**What the task requires**
From the line with "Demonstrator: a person" through the final line below, restate each line word for word and return nothing else.

# # #

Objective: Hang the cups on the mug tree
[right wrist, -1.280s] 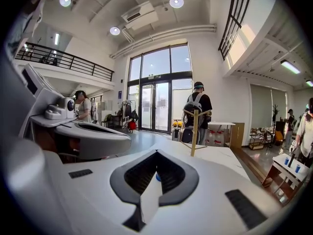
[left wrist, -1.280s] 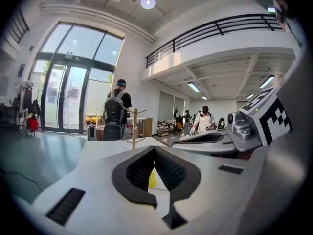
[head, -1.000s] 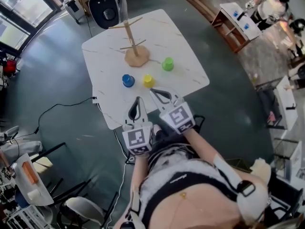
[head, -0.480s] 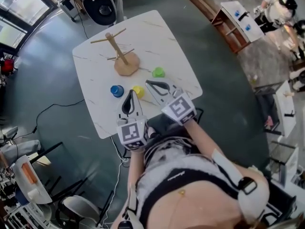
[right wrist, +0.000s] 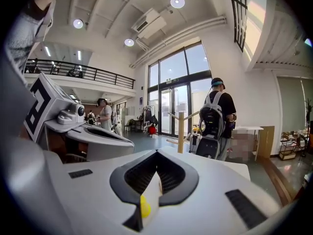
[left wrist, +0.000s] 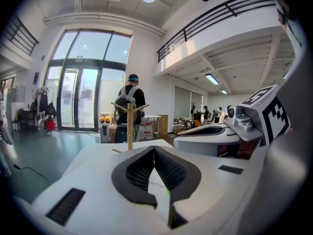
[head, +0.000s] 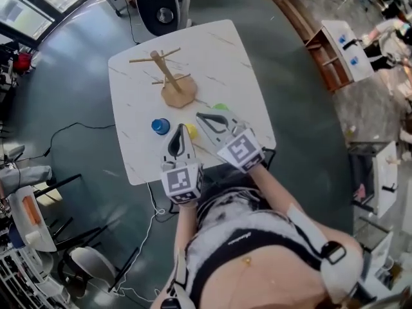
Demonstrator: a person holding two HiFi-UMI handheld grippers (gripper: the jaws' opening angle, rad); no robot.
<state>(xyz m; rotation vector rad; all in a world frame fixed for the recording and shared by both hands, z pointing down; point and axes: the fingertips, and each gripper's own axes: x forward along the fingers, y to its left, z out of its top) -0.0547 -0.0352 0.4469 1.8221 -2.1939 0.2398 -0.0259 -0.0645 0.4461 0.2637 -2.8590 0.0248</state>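
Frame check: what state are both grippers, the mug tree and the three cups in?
left gripper: shut, empty.
right gripper: shut, empty.
mug tree: upright on the table, pegs bare.
blue cup: on the table, not hung.
yellow cup: on the table, partly hidden by the left gripper, not hung.
green cup: on the table, partly hidden by the right gripper, not hung.

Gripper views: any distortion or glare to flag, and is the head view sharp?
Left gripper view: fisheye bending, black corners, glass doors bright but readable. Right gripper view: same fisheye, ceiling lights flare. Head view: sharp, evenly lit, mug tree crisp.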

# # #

**Response to this task**
Demonstrator: a person holding two HiFi-UMI handheld grippers (gripper: the jaws' opening angle, rad); no robot.
<state>(xyz m; rotation vector rad; all in a world frame fixed for the recording and shared by both hands, z pointing down; point and axes: the fingertips, and each gripper's own axes: x forward along the fingers, y to its left, z out of its top) -0.0547 -0.0352 0.4469 1.8221 -2.1939 0.2398 -0.0259 -0.0645 0.4461 0.2637 -2.8590 0.0248</state>
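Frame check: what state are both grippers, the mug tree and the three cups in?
left gripper: shut, empty.
right gripper: shut, empty.
mug tree: upright on the table, pegs bare.
blue cup: on the table, not hung.
yellow cup: on the table, partly hidden by the left gripper, not hung.
green cup: on the table, partly hidden by the right gripper, not hung.

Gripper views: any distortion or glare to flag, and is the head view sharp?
Left gripper view: fisheye bending, black corners, glass doors bright but readable. Right gripper view: same fisheye, ceiling lights flare. Head view: sharp, evenly lit, mug tree crisp.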

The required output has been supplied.